Professor Busts the Nonprofit Endowments Myth Through IRS Data Research
Here is the conventional wisdom: Investments by university endowments deliver excellent returns. Yet that is hardly the conclusion of a novel study by Sandeep Dahiya, associate professor of finance at Georgetown’s McDonough School of Business.
In the recently published paper, “Investment Returns and Distribution Policies of Non-Profit Endowment Funds,” Dahiya and collaborator David Yermack, professor of finance at New York University’s Stern School of Business, highlight an alarming underperformance among more than 28,000 U.S. nonprofits. Their sample includes virtually every college and university with an endowment.
Nonprofit endowments in the United States manage more than $700 billion, with an average endowment of $27.2 million and a median of $1.2 million. Although higher education makes up less than 10 percent of nonprofit organizations with an endowment, they account for over half of the total endowment assets. By dissecting IRS filings between 2009 and 2016, the study found the median annual endowment return was only 3.75 percent. A passive portfolio of 60 percent stocks and 40 percent Treasury bonds, on the other hand, would have generated 9.28 percent. Furthermore, higher education institutions “significantly underperform” when compared with other nonprofit entities.
Georgetown Business spoke with Dahiya about the study.

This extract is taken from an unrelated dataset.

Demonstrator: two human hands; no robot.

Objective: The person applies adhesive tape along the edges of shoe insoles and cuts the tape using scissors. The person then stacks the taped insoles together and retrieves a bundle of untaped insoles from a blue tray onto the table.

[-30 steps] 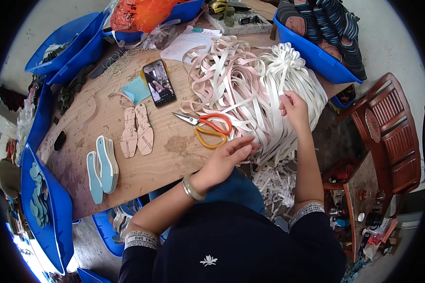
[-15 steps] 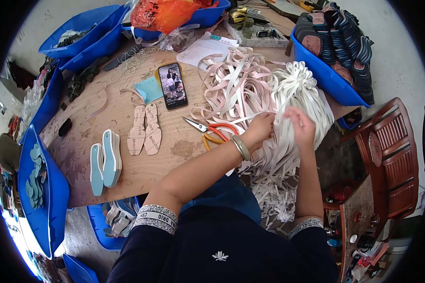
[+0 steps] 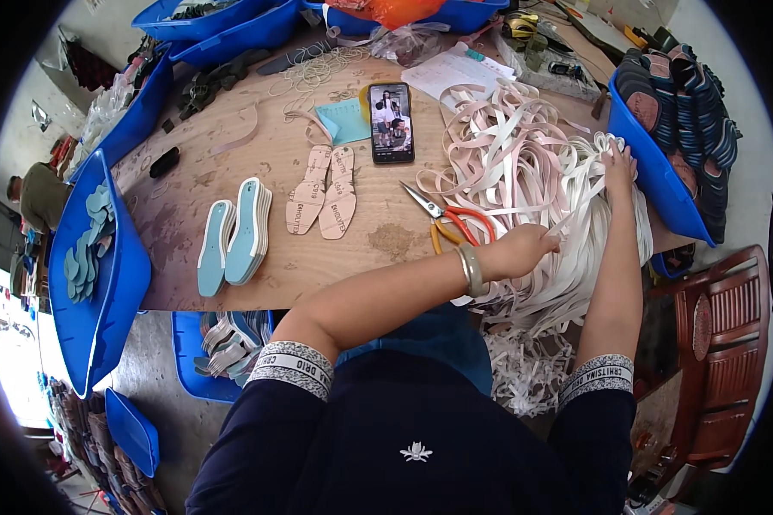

What prompted this research?
Evaluating nonprofit endowments is such a blank canvas. Past studies looked only at universities with large endowments and found that returns are quite good. But the data came from an annual survey sent to universities that could choose to report their data or not. Plus, there is no audit of the data. Until this paper, glossy headlines about endowments made no mention about self-selected, self-reported data.
How shocked were you by the findings?
When we got our first results, we were scratching our heads. Really? Is anyone minding the store? When we adjusted for risk factors, we found that larger endowments are not doing as well as smaller ones. To be clear, they all do badly, but the median return was a shocking 3.75 percent. If you put the money in 10-year Treasury bonds, you could probably do that.
Did your study look at how endowments are invested?
Unfortunately, IRS filings do not require nonprofits to disclose what they invest in. The 60/40 stock to bond mix is the traditional benchmark, and endowments are nowhere near that. Large endowments frequently invest in private equity investments such as venture capital partnerships, whose value is hard to assess. The chief investment officer of an endowment has a pretty wide latitude in reporting how much such investments are worth.
You accessed publicly available Form 990 data downloadable online from the IRS. How onerous was that task?
Our overall sample included 167,675 annual observations for 28,696 endowments. It took David and me, along with two student research assistants, more than two years to search and gather the data, clean it up, and see what was there. We had lots of quirks to resolve. Interestingly, a number of industry practitioners have been calling us about our data.
Did you determine, or theorize, why endowments underperform?
We withhold judgment on that, because as empiricists, David and I would like to have some inkling about how endowments invest. But the data that the nonprofits are required to disclose does not provide that type of visibility, so all we can say is that it is probably poor asset allocation. The money allocated to stocks, bonds, CDs, and whatever other assets class that they invest in is not optimal. We do not know if they are paying savvy investment managers who are delivering subpar results.
Another counterintuitive finding involves endowments of universities in large versus small cities.
The closer you are to the major financial centers in New York, Boston, Chicago, or San Francisco, the worse you do — at least the large endowments. The large endowments are precisely the endowments you would expect to hire Wall Street big guns to achieve high returns. Yet the pattern is reversed for smaller endowments, which tend to perform better when they are located closer to expert financial advice.
Do you anticipate the criteria for reporting endowment data changing based on your findings?
We would love to get better data on how endowments invest their assets, which is currently not reported in a consistent manner. If this study leads to more transparent data reporting, and more disclosures, that would be great.
—Bob Woods
Reversing the Trend
Dahiya estimates that underperforming endowments leave nearly $80 billion on the table each year. While his study did not recommend changes, here are his suggestions:
• Adopting a passive indexing investment strategy can increase returns by billions of dollars.
• The IRS should require managers to report what they invest in so returns can be better analyzed.
• Managers should communicate clearly their investment strategy and follow it. Fifty years of finance research shows that it is very hard to beat the passive buy and hold strategy.